Gold is generally considered to be a good hedge against inflation. It is also considered to be a safe haven when equity markets go into a tailspin. The prices of the yellow metal rose for most of last year and even in recent months. But gold prices have been knocked back a bit, as equities continue to face the rout. They fell six per cent during the week ended March 20, though prices are up a good 27 per cent for the year thus far.
Should you add gold to your portfolio now?
The need for cash
When the stock markets across the globe went into tailspin and leveraged investors were asked to pay up for the margins, the easy way out was to sell what they were holding. Many institutional as well as high networth individuals buy stocks and other risky assets by paying fraction of the market price. The rest is funded by brokers and financial institutions.
Chirag Mehta, senior fund manager, Quantum AMC says, “Whenever there is liquidity crunch, in order to raise cash, assets are sold which are liquid, profitable and incur minimal impact cost.”
Gold satisfied all these three conditions, and hence, in the current volatile times, it is sold to satisfy margin calls.
After the Coronavirus spread beyond China, stock markets globally started falling and gold was sold to pay for the losses witnessed in the stock markets. “A similar trend was seen in 2008 as well when the financial crisis got aggravated,” Mehta points out.

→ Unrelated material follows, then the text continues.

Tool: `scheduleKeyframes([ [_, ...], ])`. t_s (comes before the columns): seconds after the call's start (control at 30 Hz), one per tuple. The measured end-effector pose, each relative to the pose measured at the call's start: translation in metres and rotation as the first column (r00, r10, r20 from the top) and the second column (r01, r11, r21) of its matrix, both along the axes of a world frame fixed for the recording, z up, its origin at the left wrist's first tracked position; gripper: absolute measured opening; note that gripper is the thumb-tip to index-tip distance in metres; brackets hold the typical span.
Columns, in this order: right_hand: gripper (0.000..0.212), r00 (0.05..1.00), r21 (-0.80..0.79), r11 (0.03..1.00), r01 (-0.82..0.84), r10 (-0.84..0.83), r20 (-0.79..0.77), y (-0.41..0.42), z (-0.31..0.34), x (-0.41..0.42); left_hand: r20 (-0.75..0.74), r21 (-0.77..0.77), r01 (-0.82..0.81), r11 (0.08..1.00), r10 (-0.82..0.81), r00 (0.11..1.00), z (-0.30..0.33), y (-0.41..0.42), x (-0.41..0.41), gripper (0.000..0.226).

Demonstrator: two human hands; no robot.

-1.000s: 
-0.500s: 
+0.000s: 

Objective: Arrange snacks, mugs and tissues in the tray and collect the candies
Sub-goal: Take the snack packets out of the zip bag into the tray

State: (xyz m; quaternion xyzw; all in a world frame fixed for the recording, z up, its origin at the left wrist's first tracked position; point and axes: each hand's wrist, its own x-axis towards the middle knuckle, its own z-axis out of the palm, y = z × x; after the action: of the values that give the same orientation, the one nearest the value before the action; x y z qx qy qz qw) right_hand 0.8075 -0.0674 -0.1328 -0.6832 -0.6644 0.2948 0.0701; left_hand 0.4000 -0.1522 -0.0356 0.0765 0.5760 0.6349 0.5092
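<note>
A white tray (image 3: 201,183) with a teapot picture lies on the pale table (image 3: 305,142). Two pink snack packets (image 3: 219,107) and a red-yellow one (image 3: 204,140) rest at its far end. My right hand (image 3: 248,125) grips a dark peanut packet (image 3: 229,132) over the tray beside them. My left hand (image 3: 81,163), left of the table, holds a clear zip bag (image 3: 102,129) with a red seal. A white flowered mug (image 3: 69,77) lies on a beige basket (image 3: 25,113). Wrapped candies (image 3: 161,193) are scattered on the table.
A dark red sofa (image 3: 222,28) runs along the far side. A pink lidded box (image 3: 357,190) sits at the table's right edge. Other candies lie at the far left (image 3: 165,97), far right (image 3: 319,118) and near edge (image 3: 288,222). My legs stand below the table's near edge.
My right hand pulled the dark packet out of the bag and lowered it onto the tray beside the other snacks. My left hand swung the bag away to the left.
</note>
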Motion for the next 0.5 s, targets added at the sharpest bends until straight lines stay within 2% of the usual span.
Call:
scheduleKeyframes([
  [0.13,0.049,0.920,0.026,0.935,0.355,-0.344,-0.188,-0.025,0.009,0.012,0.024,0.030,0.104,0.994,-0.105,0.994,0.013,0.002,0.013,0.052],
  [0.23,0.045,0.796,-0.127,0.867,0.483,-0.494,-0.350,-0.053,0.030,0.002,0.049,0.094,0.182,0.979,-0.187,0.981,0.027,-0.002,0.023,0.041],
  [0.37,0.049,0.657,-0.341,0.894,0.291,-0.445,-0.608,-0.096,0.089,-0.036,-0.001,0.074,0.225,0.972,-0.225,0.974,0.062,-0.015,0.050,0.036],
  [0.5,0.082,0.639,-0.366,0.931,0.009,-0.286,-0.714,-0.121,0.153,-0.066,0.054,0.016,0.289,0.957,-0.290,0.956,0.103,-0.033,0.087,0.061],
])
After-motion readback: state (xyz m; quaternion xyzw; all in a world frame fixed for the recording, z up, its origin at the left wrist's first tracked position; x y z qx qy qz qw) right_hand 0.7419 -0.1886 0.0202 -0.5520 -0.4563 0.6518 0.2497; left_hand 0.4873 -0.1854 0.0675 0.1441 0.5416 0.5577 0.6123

Nippon India ETF Gold BeES – the oldest and largest Indian exchange traded fund tracking gold prices –registered 25 per cent returns in 2008, but it was a very volatile journey, as it lost more than 15 per cent thrice in that year. The Nifty fell 51 per cent in 2008.
For the time being, both stocks and gold prices are down from their respective peaks. Investors need some breathing space and hence there is a tendency to opt for cash for time being. Rajiv Shastri, former CEO of Essel Mutual Fund and debt market specialist says, “Investors’ preference for cash has gone up. In uncertain times, investors first choose to get into cash before they decide on their future investments.”
Will gold come back?
If you go by the past, gold has a good chance of bouncing back. Gold typically does well when there is high uncertainty and currencies lose their purchasing power. The coronavirus pandemic is yet to peak and is expected to slow down the global economy. A Global Economic Viewpoint released by BofA Securities on March 19 expects “global GDP growth to drop effectively to zero this year, matching the major recessions of 1982 and 2009.”

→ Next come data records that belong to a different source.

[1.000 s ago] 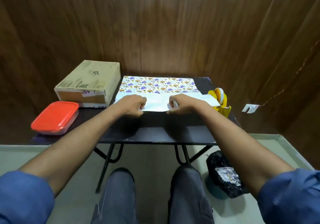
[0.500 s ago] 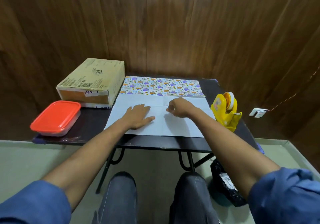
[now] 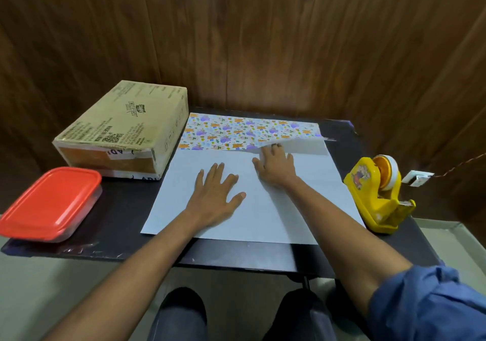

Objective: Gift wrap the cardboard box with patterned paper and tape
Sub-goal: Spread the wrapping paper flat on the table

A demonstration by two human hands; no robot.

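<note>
One thin, light, easily creased sheet of patterned wrapping paper (image 3: 247, 190), white side up on the dark tabletop (image 3: 123, 217); flattened under the spread left hand (image 3: 216, 196), far fold pinched by the right hand (image 3: 274, 165). Brown cardboard box (image 3: 123, 132), rigid, stands beside it, best taken by its sides.

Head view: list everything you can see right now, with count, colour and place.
cardboard box: one, tan, back left of table
patterned paper: one sheet, white side up, printed flap at the far edge, centre of table
tape dispenser: one, yellow, right edge of table
food container: one, red lid, front left of table
table: one, black, against the wall
wood wall: brown panels, behind table
left hand: flat on the paper
right hand: lifting the folded far flap
sleeves: blue, pushed up
</note>
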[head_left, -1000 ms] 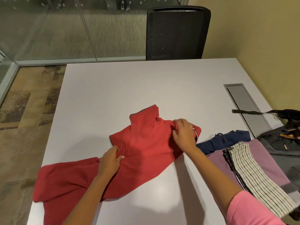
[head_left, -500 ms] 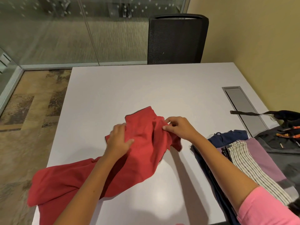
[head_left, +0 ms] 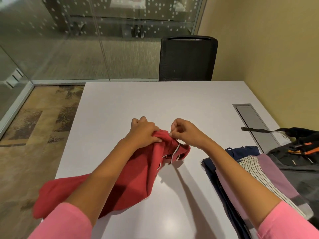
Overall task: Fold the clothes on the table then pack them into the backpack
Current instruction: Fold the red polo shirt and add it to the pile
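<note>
- Two bare hands are seen at the far end of a red knit garment with thin white edge trim [head_left: 138, 171], which lies on the white rectangular table [head_left: 172, 100] and trails toward the near left corner, where part of it hangs past the edge.
- A slide off the table could follow, it is judged, if the lifted end is pulled further to the left, since the overhanging weight is already on that side.
- An uneven fold could result as well: the cloth is bunched and twisted between the hands, so the edges may not be matched unless it is first spread flat.
- The left hand [head_left: 144, 131] is clenched round a gathered bunch of the red cloth, thumb on top.
- The right hand [head_left: 185, 133] is curled, with fingertips pinching the edge of the cloth just beside the left hand.
- The garment is seen as soft, creased and partly turned over near the trim, where a darker inner side shows.
- A pile of folded clothes [head_left: 255, 171], navy, striped and mauve, is laid at the right, near the dark grey backpack with orange zip pulls [head_left: 300, 157], which rests at the table's right edge.
- Nothing can be seen packed into the backpack from this view.
</note>
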Demonstrator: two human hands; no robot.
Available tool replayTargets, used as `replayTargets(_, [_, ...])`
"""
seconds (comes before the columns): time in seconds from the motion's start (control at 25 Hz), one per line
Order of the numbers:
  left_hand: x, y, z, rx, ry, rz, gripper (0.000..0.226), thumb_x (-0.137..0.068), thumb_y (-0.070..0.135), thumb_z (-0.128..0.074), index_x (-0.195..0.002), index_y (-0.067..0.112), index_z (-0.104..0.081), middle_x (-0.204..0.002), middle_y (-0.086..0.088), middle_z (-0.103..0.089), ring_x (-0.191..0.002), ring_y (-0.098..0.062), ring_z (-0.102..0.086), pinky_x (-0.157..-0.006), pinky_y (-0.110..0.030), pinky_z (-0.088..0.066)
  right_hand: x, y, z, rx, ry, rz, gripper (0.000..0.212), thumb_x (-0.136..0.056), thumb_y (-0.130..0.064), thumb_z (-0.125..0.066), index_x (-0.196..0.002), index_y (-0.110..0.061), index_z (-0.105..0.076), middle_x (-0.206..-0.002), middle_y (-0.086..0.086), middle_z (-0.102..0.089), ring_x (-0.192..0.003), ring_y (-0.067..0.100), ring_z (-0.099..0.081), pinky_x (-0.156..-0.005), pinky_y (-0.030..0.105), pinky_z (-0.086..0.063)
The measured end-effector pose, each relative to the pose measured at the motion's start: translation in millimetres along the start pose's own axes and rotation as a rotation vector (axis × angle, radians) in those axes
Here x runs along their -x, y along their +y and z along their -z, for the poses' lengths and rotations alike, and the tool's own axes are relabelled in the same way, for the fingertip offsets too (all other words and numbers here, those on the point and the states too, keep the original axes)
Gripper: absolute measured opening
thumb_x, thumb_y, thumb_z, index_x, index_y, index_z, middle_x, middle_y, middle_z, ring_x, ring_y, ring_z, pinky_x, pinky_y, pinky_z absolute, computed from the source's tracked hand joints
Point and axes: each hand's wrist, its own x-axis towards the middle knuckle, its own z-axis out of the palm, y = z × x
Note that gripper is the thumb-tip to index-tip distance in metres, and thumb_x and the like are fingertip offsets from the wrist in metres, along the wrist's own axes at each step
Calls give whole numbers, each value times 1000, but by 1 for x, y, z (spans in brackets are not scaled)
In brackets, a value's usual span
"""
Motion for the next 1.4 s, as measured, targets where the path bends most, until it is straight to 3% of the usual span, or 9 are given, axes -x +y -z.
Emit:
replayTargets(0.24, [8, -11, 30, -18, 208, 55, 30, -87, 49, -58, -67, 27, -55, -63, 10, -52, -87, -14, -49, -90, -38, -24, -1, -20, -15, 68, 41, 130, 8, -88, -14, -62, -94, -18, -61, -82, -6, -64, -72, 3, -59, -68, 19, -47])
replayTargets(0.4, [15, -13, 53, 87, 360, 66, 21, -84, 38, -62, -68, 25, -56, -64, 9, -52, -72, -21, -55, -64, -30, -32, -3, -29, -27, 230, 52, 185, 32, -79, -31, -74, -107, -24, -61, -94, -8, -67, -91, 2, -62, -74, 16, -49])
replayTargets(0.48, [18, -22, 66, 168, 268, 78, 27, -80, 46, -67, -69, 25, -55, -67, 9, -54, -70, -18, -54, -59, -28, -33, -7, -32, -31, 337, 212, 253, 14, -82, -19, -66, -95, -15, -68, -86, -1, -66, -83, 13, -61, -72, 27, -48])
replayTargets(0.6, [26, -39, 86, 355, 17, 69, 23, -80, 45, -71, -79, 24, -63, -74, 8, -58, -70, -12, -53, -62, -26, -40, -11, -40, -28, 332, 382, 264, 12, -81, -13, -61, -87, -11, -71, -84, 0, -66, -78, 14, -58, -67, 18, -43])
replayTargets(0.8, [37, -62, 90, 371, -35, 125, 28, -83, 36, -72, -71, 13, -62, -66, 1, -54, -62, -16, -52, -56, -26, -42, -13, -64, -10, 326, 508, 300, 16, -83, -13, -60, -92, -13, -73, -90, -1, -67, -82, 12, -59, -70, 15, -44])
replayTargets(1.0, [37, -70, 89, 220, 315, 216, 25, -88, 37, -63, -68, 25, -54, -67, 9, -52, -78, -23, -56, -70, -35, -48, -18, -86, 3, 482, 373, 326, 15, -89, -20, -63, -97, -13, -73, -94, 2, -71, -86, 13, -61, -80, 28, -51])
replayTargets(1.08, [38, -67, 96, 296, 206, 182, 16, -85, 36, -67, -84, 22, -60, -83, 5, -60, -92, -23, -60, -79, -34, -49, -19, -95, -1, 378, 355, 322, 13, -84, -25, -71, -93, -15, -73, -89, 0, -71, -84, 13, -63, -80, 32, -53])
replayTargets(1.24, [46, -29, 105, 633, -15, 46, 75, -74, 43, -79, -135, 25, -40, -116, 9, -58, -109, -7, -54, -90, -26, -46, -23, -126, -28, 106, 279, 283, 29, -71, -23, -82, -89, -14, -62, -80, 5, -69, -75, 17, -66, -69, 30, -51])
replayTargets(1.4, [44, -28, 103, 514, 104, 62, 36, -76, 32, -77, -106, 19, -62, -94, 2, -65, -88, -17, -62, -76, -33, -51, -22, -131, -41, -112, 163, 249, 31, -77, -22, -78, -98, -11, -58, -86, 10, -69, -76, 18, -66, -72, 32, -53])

No wonder policy makers are back in action. The US Federal Reserve has announced a 50 basis point rate cut to bring the policy rates to zero, along with a massive $700 billion quantitative easing programme. Central bankers of Malaysia, Canada and England, among others, too have done their part.
“There is an expectation of a much larger fiscal stimulus and monetary stimulus compared to what was done after the Lehman crisis. This will lead to currency debasement and fall in real interest rates. That is a fundamentally conducive situation for gold prices to rally,” says Mehta. Debasement of currency means lowering its purchasing power.

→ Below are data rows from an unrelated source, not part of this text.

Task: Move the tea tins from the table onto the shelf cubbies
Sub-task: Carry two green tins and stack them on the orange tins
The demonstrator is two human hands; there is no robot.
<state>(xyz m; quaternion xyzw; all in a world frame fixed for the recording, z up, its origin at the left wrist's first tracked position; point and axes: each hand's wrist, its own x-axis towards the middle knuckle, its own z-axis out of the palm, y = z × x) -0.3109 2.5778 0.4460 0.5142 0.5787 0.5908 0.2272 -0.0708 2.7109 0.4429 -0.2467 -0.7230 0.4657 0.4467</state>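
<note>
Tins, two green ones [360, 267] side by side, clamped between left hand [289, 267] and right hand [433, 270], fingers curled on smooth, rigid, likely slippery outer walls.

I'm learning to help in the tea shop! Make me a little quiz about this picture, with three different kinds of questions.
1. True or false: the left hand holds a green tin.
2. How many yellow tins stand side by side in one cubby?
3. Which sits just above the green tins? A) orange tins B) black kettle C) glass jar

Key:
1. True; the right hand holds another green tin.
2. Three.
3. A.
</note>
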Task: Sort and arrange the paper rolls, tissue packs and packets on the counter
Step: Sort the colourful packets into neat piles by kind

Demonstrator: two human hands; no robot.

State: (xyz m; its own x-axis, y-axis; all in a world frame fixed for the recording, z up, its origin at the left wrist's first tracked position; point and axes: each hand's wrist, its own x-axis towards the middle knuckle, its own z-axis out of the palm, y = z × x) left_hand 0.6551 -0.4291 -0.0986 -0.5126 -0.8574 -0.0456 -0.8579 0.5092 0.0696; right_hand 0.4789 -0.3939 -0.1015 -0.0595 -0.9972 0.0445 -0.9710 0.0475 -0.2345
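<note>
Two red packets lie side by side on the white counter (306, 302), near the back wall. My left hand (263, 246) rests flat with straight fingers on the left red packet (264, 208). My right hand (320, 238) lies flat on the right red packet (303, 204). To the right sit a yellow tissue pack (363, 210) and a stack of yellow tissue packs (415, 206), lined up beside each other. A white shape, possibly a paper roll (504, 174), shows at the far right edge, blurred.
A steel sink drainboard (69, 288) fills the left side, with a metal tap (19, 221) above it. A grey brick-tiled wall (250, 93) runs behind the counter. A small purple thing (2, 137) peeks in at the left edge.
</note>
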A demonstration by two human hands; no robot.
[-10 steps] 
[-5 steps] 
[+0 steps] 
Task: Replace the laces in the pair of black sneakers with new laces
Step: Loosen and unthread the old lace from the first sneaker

“As the nominal rates of interest are near zero in many developed economies and the real interest rates are in the negative zone, investors will most likely turn to gold for preserving their purchasing power,” says Ritesh Jain, former CIO at BNP Paribas AMC and now a blogger at worldoutofwhack.com.
What should you do?
This is not the time to run away from gold. It is better to reassess your asset allocation and consider gold as an investment option. “If you believe that the purchasing power of your currency is going down, then you better invest in gold which is the only asset that does not depreciate like fiat currency,” says Jain. He expects gold to touch Rs 1 lakh per 10 gram in the next three years.
Shyam Sekhar, founder and chief ideator at Chennai-based iThought says, “The ongoing correction in gold prices can be a good entry point for investors.” He recommends investing 10-20 per cent of liquid wealth in sovereign gold bonds and gold exchange traded funds.
But do not go overboard with your investments in gold. Also, avoid buying jewellery.